The Smith-Madrone 2005 Cabernet Sauvignon was produced from fruit grown at their home vineyards in the Spring Mountain section of Napa Valley. Their vineyards are dry-farmed and the vines used for this wine have 34 years of age on them. In addition to Cabernet Sauvignon (82%), small amounts of Merlot (9%), and Cabernet Franc (9%) were also blended in. Barrel aging was accomplished over 22 months in American oak. The 2005 Smith-Madrone Cabernet Sauvignon was bottled unfiltered and unfined. Just fewer than 1,500 cases of this vintage were produced and it has a suggested retail price of $45.

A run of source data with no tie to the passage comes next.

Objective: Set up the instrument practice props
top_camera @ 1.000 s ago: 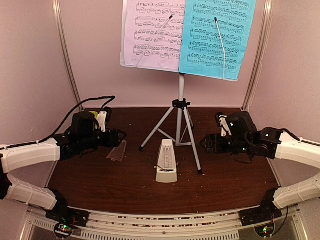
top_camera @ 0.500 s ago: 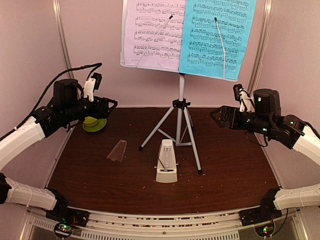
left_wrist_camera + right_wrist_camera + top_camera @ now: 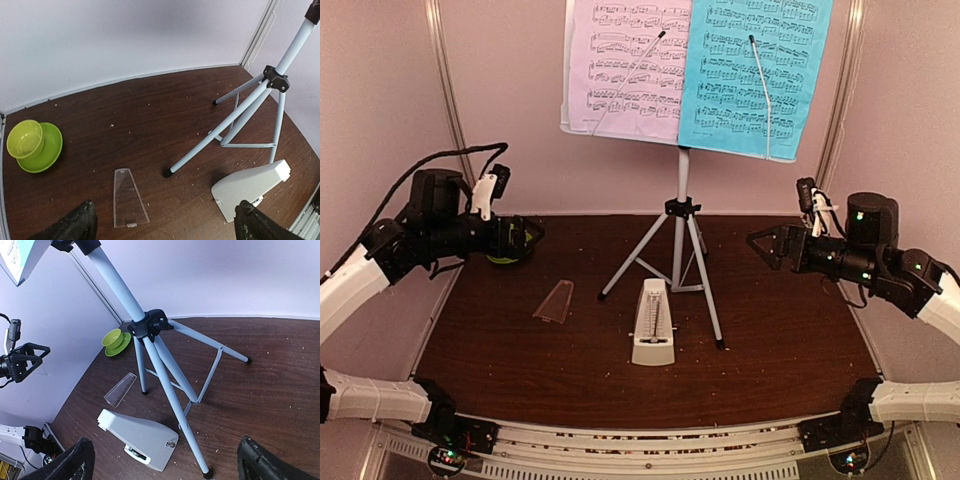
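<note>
Left gripper (image 3: 527,238) and right gripper (image 3: 758,245) hover at either side, jaws apart, nothing held. Nearest: small white pyramid metronome (image 3: 653,322) upright, its clear plastic front cover (image 3: 554,301) flat on the table to its left, apart. Behind: silver tripod stand (image 3: 682,240) carrying lilac sheet-music page (image 3: 625,70) beside cyan sheet-music page (image 3: 755,75). Setup looks done; the next move probably means parking the arms clear of the tripod legs.

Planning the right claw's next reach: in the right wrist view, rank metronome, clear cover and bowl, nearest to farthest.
1. Metronome, table centre.
2. Cover, farther left, lying flat.
3. Bowl, far-left back corner.
</note>
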`<state>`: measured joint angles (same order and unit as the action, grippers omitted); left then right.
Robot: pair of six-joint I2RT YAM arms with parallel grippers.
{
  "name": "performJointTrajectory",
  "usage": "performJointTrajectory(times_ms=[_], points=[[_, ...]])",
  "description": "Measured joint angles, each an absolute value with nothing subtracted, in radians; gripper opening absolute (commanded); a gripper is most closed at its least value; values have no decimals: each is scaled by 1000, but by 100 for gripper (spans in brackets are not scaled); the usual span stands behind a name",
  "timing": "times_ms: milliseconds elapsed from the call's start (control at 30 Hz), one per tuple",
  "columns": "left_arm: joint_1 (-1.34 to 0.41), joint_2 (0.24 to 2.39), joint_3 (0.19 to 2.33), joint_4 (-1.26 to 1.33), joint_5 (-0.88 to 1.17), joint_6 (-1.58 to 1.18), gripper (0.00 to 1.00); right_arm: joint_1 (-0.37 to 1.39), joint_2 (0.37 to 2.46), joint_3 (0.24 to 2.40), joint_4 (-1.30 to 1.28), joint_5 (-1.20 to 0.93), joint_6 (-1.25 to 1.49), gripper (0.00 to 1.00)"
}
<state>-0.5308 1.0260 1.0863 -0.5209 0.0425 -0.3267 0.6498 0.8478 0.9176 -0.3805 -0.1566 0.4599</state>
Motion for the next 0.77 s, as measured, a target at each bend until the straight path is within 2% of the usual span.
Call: performJointTrajectory(times_ms=[533, 767], points=[[-531, 914, 697, -600, -15, -608, 98, 650, 646, 532, -361, -144, 574, 100], [-531, 928, 643, -583, -16, -661, 98, 650, 599, 444, -355, -132, 623, 100]])
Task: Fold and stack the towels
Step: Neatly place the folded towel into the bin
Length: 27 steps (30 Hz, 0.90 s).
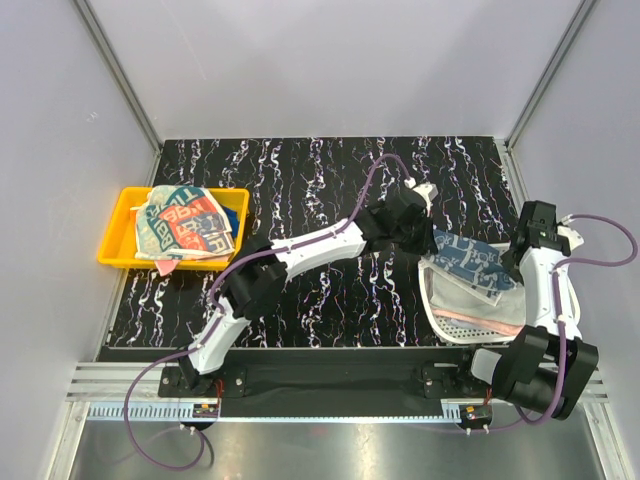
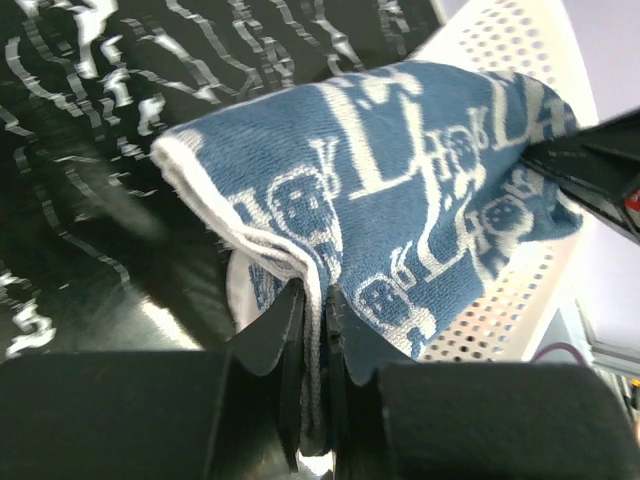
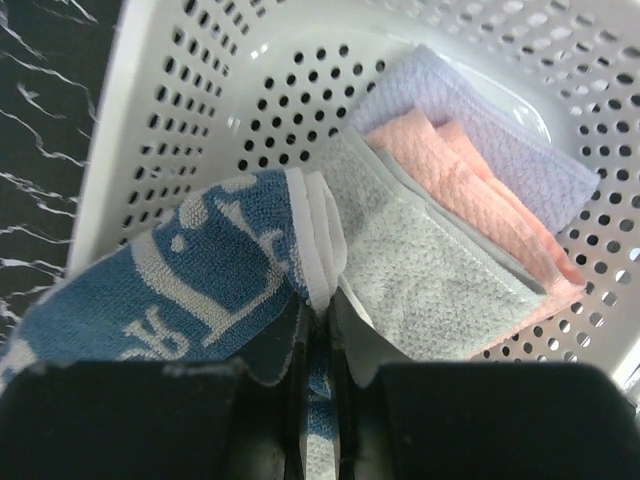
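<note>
Left end effector (image 2: 315, 300): closed on the white hem of blue patterned towel (image 2: 400, 200). Right end effector (image 3: 318, 305): pinching another edge of the same towel. Towel: held between both, over white mesh basket (image 3: 170, 110), right side of desk (image 1: 320, 180). Step, judged: extraction for folding. Next move: probably spreading flat on desk. Folded towels (image 1: 185, 225): in yellow tray (image 1: 112, 240), left.

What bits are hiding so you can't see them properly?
- Top view: the blue towel covers most of the white basket, so the pale towels inside barely show.
- Top view: the printed towel hides most of what lies under it in the yellow tray; its red letters are too small to read.
- Wrist views: the left end effector and right end effector each swallow the blue towel's pinched edge.
</note>
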### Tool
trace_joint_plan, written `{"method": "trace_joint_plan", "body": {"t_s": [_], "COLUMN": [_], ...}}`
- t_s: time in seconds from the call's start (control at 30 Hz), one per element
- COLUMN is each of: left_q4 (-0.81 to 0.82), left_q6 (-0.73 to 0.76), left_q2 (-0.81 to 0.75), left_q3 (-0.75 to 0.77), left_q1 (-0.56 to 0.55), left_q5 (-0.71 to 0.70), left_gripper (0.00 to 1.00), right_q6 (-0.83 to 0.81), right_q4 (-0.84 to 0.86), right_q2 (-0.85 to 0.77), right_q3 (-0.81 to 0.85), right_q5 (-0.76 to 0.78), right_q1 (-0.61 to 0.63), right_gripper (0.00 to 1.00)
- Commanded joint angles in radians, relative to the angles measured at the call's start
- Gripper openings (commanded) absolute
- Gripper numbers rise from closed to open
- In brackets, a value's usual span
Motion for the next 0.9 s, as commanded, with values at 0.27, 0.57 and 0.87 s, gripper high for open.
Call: {"method": "trace_joint_plan", "body": {"t_s": [0.27,0.57,0.87], "left_q4": [-0.053,-0.093,-0.09], "left_q6": [0.033,0.077,0.085], "left_q2": [-0.029,0.004,0.013], "left_q3": [0.023,0.074,0.064], "left_q1": [0.014,0.028,0.027], "left_q5": [-0.09,-0.066,-0.058], "left_gripper": [0.0,0.03,0.19], "right_q6": [-0.003,0.024,-0.005], "right_q4": [0.04,0.071,0.091], "right_q2": [0.025,-0.004,-0.056], "right_q3": [-0.025,-0.088,-0.095], "right_q5": [-0.012,-0.078,-0.099], "right_q1": [-0.01,-0.008,-0.008], "right_gripper": [0.0,0.06,0.6]}}
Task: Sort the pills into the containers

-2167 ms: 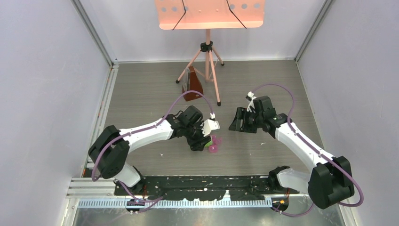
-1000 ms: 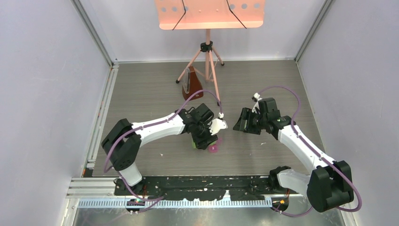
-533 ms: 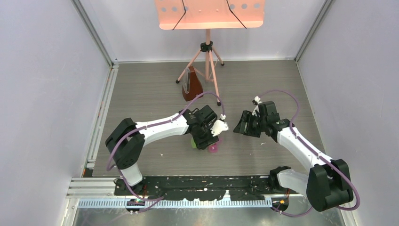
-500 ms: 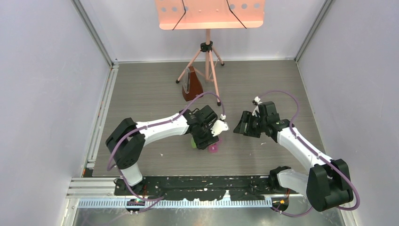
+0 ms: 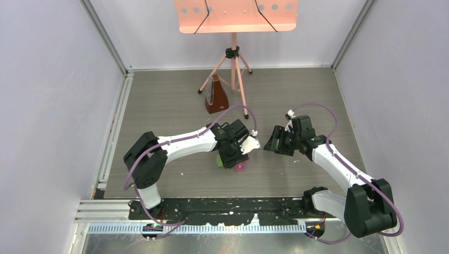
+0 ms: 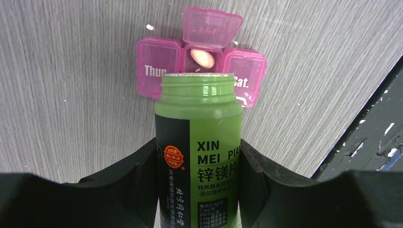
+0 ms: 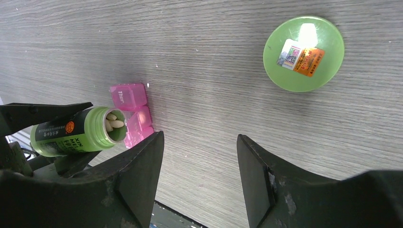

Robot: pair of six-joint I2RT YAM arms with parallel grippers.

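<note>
L gripper [image 6: 197, 164] was clamped on green bottle [image 6: 197, 137], which was tipped roughly sideways w/ its open mouth just over the pink pill box [image 6: 154, 69]. Box sat on table [image 6: 71, 118] near ctr, toward the near edge. Middle compartment's lid [image 6: 211, 23] was flipped open w/ one pale-orange pill [image 6: 202, 58] inside; "Thu" & "Sat" compartments were closed. More pills [image 7: 114, 122] showed at the bottle mouth. R gripper [image 7: 199, 161] hung spread, holding nothing, right of the box. Green cap [image 7: 304, 53] lay flat on the table, well apart from the box.
</note>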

Red berry and bramble aromas fill the nose of this Cabernet Sauvignon. The palate is deep and layered with a bevy of flavors. Cherries (both red and black), bits of herb and earth are the primary characteristics that surfaced when I first sipped this wine, Minerals such as flint and hints of pencil lead emerge on the finish along with dark cocoa, espresso and continued earth. The 2005 Smith-Madrone Cabernet Sauvignon is a remarkably even-keeled, perfectly proportionate Cabernet Sauvignon. From start to finish it shows off rich, textured flavors and deep layers of fruit and spice that reward sipping over a long evening.
This wine from Stuart and Charles Smith is rather delicious now, particularly after an hour or so in the decanter. However it’s quite age-worthy and will improve under proper storage conditions for the next decade at minimum and drink well for another 5 or so after that. The bottom line is that the 2005 vintage of Smith-Madrone Cabernet Sauvignon in a tremendous example of why this particular grape and Napa Valley are synonymous. It’s also an exceptional value. In a valley filled with many lofty price tags, the cost of this wine is a steal for the quality you’re getting in the bottle relative to many other examples. The sticker may say $45 but the taste and quality of this wine says $75.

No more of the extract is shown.